Your task is to filter the entries and copy every line containing the string "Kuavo".

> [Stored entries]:
---

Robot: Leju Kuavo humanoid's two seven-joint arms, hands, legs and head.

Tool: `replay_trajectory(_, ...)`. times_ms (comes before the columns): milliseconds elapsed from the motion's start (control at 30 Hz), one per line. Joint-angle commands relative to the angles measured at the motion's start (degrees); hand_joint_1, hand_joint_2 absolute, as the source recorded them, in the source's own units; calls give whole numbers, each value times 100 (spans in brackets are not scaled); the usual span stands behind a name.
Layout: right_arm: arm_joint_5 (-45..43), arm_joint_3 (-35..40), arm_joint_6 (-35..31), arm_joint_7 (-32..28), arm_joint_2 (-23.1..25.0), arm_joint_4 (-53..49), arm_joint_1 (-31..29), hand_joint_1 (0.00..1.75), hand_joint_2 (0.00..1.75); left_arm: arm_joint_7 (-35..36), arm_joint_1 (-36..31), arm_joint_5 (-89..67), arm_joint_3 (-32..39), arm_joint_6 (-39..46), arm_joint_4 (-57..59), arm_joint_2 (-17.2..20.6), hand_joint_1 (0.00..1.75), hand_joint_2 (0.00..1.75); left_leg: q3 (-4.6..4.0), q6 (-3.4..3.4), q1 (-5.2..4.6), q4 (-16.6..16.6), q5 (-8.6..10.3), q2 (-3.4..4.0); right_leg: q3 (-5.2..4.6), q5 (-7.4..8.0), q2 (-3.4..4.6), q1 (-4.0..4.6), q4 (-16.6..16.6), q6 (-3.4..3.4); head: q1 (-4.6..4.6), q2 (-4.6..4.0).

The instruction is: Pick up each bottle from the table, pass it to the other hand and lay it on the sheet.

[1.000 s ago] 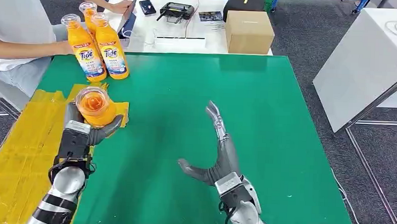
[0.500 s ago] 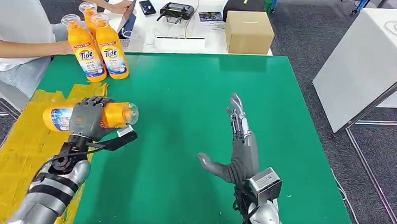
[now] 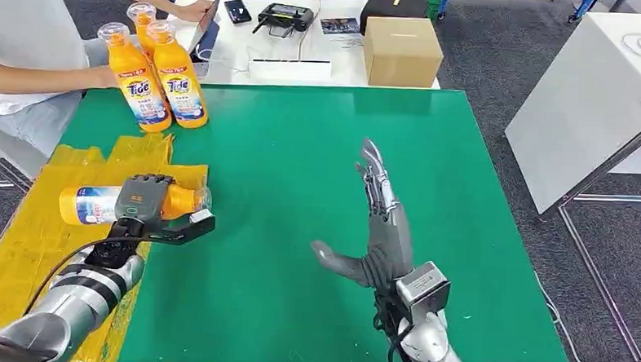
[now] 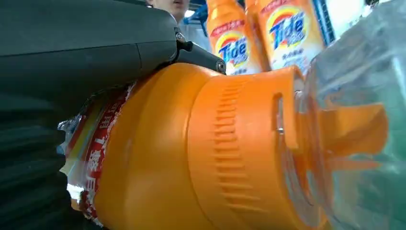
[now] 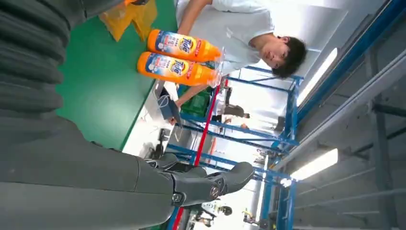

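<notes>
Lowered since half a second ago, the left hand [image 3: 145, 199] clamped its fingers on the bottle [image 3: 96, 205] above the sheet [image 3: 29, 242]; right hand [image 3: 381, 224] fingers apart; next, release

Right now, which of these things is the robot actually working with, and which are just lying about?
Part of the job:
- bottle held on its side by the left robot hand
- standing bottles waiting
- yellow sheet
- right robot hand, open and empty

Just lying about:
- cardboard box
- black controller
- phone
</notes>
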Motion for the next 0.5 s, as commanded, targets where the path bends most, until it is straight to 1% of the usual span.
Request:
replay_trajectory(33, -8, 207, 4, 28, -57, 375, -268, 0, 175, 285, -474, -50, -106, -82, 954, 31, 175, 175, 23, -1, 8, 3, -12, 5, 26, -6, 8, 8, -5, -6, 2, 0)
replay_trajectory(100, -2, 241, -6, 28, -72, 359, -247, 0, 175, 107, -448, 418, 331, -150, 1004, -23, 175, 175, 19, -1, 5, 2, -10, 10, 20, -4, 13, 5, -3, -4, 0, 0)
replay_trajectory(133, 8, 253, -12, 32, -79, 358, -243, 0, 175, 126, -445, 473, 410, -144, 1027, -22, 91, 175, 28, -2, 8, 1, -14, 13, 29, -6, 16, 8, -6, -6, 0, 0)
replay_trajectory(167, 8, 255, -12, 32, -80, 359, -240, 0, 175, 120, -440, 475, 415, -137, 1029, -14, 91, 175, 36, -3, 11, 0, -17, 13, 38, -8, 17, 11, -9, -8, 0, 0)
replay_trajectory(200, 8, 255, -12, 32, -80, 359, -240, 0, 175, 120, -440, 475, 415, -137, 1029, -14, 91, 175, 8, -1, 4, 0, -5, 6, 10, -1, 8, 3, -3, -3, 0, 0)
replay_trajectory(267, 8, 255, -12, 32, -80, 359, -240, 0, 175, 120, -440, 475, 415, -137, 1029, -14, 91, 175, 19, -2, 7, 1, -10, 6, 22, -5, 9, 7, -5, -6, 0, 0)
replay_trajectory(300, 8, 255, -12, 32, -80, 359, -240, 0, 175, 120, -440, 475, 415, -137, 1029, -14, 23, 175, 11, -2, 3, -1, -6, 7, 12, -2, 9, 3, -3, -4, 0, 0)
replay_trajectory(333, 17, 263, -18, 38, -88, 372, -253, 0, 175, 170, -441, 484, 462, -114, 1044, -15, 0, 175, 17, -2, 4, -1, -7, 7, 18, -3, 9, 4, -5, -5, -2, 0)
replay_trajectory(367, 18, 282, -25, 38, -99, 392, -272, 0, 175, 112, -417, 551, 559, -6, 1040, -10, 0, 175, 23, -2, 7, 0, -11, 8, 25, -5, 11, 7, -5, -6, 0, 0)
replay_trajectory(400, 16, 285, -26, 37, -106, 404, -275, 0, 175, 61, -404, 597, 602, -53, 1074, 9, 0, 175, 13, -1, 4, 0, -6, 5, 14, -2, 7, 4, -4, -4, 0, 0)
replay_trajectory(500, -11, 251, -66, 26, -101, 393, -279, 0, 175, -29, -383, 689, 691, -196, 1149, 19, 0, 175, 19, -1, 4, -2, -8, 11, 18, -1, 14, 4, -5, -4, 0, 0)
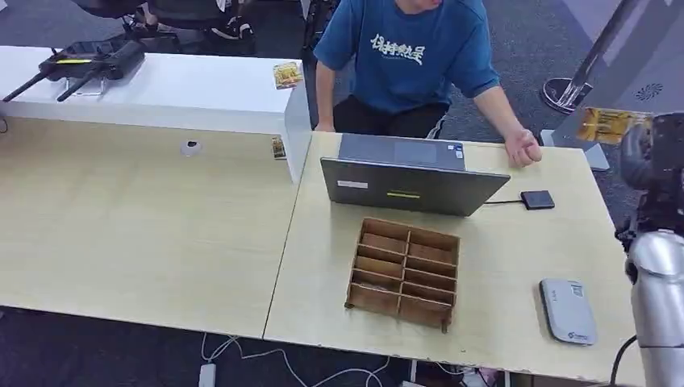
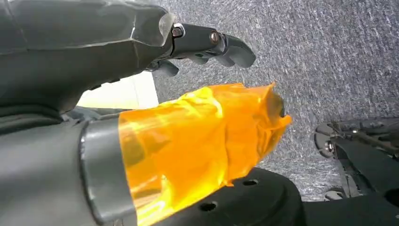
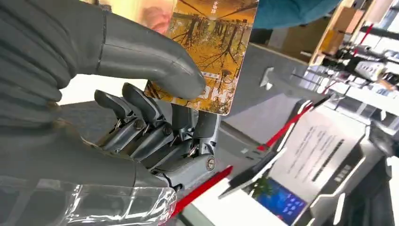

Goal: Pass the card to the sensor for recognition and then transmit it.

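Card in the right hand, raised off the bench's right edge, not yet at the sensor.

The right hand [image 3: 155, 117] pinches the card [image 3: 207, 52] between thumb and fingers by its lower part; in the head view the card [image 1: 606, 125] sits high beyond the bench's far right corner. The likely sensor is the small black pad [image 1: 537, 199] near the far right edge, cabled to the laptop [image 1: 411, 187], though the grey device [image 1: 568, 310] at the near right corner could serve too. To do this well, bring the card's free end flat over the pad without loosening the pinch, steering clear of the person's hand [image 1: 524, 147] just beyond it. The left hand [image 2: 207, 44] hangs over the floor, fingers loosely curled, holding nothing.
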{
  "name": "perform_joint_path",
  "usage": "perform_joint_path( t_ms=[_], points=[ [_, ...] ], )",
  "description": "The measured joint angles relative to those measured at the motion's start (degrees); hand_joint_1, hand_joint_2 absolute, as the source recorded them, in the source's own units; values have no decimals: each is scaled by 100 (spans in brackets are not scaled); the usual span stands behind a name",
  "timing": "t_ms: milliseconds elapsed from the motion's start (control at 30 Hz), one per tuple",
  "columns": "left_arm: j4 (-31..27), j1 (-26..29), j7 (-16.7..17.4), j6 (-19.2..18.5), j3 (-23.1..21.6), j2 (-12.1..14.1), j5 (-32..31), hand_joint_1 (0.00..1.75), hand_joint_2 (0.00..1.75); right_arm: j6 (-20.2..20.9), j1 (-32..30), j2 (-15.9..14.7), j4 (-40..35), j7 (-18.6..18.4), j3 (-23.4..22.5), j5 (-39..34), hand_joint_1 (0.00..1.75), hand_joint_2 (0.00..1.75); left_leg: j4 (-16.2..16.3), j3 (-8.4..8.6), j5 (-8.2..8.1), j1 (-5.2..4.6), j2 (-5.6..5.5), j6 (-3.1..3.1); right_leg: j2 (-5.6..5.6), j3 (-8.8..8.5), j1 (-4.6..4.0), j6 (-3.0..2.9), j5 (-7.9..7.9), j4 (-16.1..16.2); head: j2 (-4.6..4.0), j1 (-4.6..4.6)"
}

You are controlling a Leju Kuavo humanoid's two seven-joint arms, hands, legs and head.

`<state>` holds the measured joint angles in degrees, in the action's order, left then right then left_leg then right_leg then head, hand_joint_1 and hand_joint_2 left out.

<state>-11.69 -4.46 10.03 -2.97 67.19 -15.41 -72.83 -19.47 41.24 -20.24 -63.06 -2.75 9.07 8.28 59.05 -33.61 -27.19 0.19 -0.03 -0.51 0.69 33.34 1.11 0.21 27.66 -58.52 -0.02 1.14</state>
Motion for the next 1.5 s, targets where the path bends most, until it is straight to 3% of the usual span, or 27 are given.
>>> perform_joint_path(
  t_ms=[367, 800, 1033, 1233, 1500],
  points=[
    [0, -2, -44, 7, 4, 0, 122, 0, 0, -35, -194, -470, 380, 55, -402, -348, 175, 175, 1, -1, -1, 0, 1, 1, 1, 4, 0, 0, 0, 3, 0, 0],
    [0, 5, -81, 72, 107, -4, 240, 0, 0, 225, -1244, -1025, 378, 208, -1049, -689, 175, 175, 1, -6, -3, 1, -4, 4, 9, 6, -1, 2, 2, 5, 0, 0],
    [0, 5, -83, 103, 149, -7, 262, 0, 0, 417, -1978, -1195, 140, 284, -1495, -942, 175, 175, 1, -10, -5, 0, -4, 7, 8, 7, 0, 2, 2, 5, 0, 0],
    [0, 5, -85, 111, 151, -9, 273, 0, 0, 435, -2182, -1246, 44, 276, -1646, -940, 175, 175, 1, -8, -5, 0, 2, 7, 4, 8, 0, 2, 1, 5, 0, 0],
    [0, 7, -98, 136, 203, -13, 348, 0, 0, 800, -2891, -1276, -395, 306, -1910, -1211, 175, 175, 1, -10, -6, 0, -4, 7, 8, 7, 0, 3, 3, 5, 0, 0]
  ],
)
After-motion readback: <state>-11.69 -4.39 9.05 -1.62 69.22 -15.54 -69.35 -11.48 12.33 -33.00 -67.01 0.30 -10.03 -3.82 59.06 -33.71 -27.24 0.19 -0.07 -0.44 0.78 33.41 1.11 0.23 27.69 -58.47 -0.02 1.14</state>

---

> [Answer section]:
Robot: Leju Kuavo humanoid's two seven-joint arms, hands, legs and head.
You are controlling a Leju Kuavo humanoid's two seven-joint arms, hands, legs and head.

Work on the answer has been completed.